§ Data:

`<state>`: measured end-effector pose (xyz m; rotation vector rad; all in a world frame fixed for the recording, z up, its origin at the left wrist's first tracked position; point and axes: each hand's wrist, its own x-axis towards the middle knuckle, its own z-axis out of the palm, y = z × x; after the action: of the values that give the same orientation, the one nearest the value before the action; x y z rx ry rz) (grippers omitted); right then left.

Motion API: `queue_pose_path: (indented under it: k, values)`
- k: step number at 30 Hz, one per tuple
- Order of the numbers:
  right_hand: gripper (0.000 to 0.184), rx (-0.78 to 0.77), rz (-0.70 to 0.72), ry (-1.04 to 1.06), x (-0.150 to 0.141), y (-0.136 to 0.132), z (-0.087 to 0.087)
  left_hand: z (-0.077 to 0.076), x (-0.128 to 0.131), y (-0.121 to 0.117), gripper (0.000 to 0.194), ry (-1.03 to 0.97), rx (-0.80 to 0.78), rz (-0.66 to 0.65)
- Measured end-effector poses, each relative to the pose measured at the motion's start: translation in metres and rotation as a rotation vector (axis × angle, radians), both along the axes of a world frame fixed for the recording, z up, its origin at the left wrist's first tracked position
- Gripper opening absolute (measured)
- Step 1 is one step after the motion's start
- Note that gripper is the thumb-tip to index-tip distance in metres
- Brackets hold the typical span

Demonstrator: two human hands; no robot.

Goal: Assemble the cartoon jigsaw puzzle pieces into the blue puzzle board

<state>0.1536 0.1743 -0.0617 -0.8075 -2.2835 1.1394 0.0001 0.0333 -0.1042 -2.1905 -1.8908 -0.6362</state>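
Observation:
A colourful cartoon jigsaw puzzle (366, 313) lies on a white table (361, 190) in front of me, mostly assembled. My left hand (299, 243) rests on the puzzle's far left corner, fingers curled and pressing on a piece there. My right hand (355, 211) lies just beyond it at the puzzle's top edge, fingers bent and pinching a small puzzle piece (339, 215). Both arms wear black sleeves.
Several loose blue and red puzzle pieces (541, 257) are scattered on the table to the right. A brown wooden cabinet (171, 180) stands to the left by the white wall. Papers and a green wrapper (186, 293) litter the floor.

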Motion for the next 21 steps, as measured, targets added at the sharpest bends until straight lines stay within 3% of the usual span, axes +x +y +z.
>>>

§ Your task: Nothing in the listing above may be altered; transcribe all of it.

§ Answer section:
`<state>`: measured end-effector pose (xyz m; rotation vector rad; all in a world frame fixed for the recording, z up, its origin at the left wrist's first tracked position; point and axes: each hand's wrist, its own x-axis towards the middle knuckle, its own z-axis out of the palm, y = z × x; after the action: of the values that give the same orientation, the one nearest the value before the action; x y z rx ry rz) (grippers omitted); right then left.

Motion API: `queue_pose_path: (indented under it: k, values)`
- k: step number at 30 Hz, one per tuple
- Order of the numbers:
  right_hand: gripper (0.000 to 0.184), rx (-0.78 to 0.77), rz (-0.70 to 0.72), ry (-1.04 to 1.06), x (-0.150 to 0.141), y (-0.136 to 0.132), z (-0.087 to 0.087)
  left_hand: z (-0.077 to 0.076), x (-0.128 to 0.131), y (-0.121 to 0.117), gripper (0.000 to 0.194), ry (-1.03 to 0.97), rx (-0.80 to 0.78), rz (-0.66 to 0.65)
- Measured end-effector poses, each relative to the pose measured at the motion's start: translation in metres and rotation as a rotation vector (axis × angle, radians), both along the axes of a world frame fixed for the recording, z up, its origin at the left wrist's first tracked position
- Gripper opening absolute (measured)
- Step 1 is one step after the motion's start
- Note that gripper is the thumb-tip to index-tip distance in metres
- Brackets hold the typical span

Demonstrator: two human hands; no robot.

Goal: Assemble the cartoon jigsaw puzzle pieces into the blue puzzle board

<state>0.1536 0.1743 -0.0617 -0.8075 -2.2835 1.1394 0.0001 0.0333 -0.1042 -2.1905 -1.8908 -0.6362</state>
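Observation:
A colourful cartoon jigsaw puzzle (366, 313) lies on a white table (361, 190) in front of me, mostly assembled. My left hand (299, 243) rests on the puzzle's far left corner, fingers curled and pressing on a piece there. My right hand (355, 211) lies just beyond it at the puzzle's top edge, fingers bent and pinching a small puzzle piece (339, 215). Both arms wear black sleeves.
Several loose blue and red puzzle pieces (541, 257) are scattered on the table to the right. A brown wooden cabinet (171, 180) stands to the left by the white wall. Papers and a green wrapper (186, 293) litter the floor.
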
Motion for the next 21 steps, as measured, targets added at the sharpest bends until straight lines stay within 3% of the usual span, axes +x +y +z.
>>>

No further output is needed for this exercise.